■ MATERIAL SHOWN

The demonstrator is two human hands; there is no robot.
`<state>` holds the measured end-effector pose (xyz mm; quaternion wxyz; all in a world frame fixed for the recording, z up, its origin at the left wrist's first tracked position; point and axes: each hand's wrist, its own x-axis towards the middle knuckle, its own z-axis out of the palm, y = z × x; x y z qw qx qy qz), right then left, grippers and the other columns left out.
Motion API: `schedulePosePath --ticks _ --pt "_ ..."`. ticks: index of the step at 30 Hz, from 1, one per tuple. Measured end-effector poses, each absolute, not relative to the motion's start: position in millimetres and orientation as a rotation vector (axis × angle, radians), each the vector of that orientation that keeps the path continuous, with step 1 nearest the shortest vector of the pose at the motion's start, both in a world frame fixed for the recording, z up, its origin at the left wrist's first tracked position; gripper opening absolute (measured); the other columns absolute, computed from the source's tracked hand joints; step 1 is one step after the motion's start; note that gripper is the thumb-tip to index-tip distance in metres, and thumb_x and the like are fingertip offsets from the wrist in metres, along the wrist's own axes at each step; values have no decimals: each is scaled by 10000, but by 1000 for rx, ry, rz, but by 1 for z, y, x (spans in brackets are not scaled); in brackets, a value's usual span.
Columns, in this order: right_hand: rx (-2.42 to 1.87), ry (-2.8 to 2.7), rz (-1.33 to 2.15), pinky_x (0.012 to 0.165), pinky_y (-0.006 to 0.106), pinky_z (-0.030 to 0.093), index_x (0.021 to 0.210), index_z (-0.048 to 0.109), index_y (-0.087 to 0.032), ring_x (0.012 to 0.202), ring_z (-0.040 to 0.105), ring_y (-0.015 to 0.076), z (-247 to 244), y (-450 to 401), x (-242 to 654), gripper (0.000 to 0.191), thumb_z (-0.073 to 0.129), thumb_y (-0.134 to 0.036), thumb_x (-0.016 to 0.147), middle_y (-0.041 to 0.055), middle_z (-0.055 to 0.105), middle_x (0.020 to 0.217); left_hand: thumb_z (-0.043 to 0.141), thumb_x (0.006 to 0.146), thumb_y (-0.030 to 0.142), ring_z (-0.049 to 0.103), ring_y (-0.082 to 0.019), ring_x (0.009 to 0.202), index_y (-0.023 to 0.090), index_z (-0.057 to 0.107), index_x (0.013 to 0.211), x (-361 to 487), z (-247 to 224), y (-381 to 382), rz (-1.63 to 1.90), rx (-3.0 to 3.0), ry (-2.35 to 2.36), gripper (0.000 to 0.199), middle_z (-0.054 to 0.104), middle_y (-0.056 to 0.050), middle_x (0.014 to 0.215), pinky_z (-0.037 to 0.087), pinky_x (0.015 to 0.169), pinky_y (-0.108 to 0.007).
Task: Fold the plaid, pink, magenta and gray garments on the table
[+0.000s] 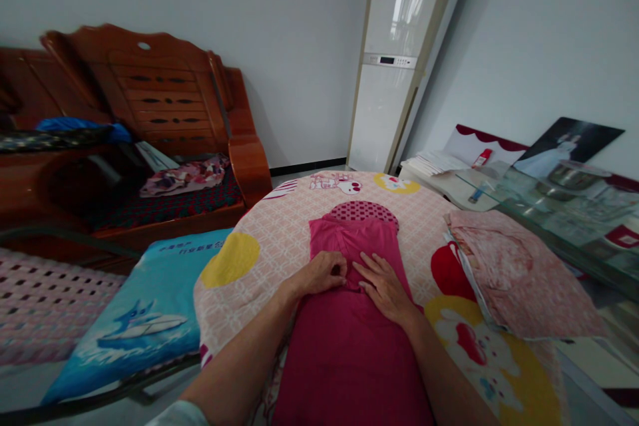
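A long magenta-pink garment (349, 353) lies lengthwise on the cloth-covered table, folded into a narrow strip. Its near end runs out of the bottom of the view, and the exact kind of garment is hard to make out. My left hand (319, 273) is closed in a pinch on the fabric near the middle, thumb and forefinger meeting. Just to its right, my right hand (387, 289) rests flat on the garment with the fingers spread. Beyond the garment's far end shows a dotted purple patch (367, 211).
A folded pale pink cloth (524, 273) lies on the patterned tablecloth (279, 213) at the right. A glass table (529, 206) with bowls stands beyond it. On the left are a chair with a blue cushion (164, 293) and a wooden sofa (164, 100).
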<state>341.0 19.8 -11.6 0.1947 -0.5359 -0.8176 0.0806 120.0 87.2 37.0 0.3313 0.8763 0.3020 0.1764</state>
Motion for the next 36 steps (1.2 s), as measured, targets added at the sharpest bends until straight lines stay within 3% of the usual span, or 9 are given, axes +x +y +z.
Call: schedulePosePath --ticks 7,12,25,36 --pt "-1517 -2284 230 1147 530 282 1423 471 -311 1431 279 281 -13 20 341 463 454 -308 960 25 359 1546 659 755 131 592 -133 795 160 739 757 114 26 97 457 2213 571 85 676 -22 806 419 733 -207" --pt "-1525 -2298 238 1148 523 284 1428 464 -314 1432 277 277 -11 21 341 470 448 -299 958 18 357 1548 665 772 188 593 -134 780 175 766 848 116 25 96 474 2129 573 127 686 -22 819 417 718 -209" --pt "-1512 -2285 262 1155 529 271 1427 469 -291 1433 272 276 -11 20 341 490 464 -262 937 24 358 1548 731 720 275 562 -125 719 158 759 805 127 22 90 527 1992 644 146 650 -22 789 406 640 -204" --pt "-1554 -2303 263 1155 519 275 1417 485 -291 1431 273 283 -6 18 339 512 472 -212 911 22 357 1548 702 695 144 551 -88 619 144 683 792 133 23 83 561 1855 757 100 653 15 715 403 594 -183"
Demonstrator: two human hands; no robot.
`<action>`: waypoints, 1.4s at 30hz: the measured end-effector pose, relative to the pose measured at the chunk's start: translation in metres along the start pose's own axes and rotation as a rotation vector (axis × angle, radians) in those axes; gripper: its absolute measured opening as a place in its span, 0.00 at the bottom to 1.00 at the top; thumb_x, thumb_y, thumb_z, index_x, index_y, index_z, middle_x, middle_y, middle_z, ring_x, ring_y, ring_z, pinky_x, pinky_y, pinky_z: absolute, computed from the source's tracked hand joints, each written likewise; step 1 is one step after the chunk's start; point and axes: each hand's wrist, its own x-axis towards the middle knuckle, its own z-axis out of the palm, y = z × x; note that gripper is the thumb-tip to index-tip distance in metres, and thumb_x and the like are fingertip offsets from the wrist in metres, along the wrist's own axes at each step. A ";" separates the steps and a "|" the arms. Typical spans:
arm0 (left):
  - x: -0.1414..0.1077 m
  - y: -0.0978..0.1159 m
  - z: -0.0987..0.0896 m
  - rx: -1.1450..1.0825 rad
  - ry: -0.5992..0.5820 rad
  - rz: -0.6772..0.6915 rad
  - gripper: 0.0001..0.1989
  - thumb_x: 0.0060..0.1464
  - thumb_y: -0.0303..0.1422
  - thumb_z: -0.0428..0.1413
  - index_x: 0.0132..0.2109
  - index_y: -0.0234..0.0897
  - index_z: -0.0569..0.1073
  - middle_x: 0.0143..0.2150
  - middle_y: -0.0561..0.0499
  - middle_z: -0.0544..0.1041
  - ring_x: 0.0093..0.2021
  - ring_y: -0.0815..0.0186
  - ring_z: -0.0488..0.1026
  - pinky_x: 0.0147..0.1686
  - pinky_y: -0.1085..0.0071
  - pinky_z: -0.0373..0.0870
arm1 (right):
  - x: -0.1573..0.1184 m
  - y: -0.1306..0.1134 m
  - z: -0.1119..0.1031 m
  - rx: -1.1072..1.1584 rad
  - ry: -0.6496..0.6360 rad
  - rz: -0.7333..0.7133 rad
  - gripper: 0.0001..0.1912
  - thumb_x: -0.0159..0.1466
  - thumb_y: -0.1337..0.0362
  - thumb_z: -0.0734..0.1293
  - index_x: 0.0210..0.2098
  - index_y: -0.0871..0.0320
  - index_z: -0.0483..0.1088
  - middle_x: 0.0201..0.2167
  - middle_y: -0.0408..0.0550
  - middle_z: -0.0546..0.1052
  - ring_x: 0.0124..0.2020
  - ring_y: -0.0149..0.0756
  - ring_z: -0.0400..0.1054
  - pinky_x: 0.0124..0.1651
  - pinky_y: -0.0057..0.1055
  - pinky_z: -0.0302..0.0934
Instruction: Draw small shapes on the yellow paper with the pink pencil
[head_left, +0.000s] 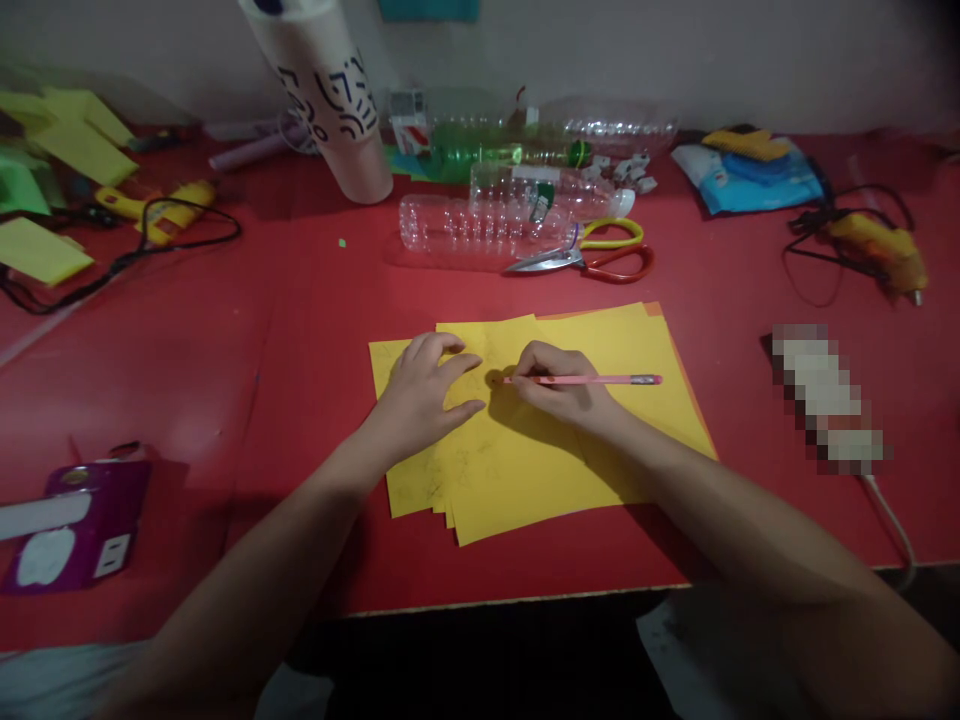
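Several overlapping yellow sheets lie on the red table, with faint pencil marks on their left part. My right hand is closed around a pink pencil. The pencil's tip points left, at or just above the paper, and its eraser end points right. On the left part of the sheets rests my left hand, its fingers apart and curved, with nothing held in them.
Behind the sheets lie scissors, clear plastic bottles and a tall white tumbler. Yellow glue guns with black cords lie at left and right. A purple object is at front left. The table's edge is near me.
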 end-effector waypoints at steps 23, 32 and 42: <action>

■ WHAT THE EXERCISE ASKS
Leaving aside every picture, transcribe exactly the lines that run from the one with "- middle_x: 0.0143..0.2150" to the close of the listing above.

■ ANSWER TO THE PROBLEM
  - middle_x: 0.0143..0.2150
  - middle_y: -0.0561..0.0499
  - middle_z: -0.0544..0.1041
  - ring_x: 0.0093..0.2021
  - ring_y: -0.0815..0.0186
  - ring_z: -0.0488..0.1026
  - pinky_x: 0.0147..0.1686
  - pinky_y: -0.1085..0.0071
  - pinky_z: -0.0373..0.0870
arm1 (right):
  - x: -0.1573..0.1184 m
  - y: -0.1306..0.1134 m
  - z: -0.1119..0.1031 m
  - rx: -1.1072..1.1584 rad
  - ry: -0.6496..0.6360 rad
  - rz: -0.7333..0.7133 rad
  - gripper: 0.0001..0.1912
  - thumb_x: -0.0159..0.1466
  - thumb_y: -0.1337..0.0362
  - thumb_z: -0.0734..0.1293
  - index_x: 0.0210..0.2098
  - index_y: -0.0871..0.0320
  - index_z: -0.0483..0.1088
  - middle_x: 0.0201..0.2167
  - middle_y: -0.0408..0.0550
  - middle_z: -0.0546..0.1052
  - ring_x: 0.0124..0.2020
  - ring_y: -0.0149..0.0756
  - ring_z: -0.0400..0.1054
  - pinky_x: 0.0124..0.1651
  - pinky_y: -0.0057..0.1055
  - pinky_z: -0.0302..0.0934
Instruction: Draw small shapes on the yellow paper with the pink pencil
[head_left, +0.000s] 
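Several overlapping yellow sheets lie on the red table, with faint pencil marks on their left part. My right hand is closed around a pink pencil. The pencil's tip points left, at or just above the paper, and its eraser end points right. On the left part of the sheets rests my left hand, its fingers apart and curved, with nothing held in them.
Behind the sheets lie scissors, clear plastic bottles and a tall white tumbler. Yellow glue guns with black cords lie at left and right. A purple object is at front left. The table's edge is near me.
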 end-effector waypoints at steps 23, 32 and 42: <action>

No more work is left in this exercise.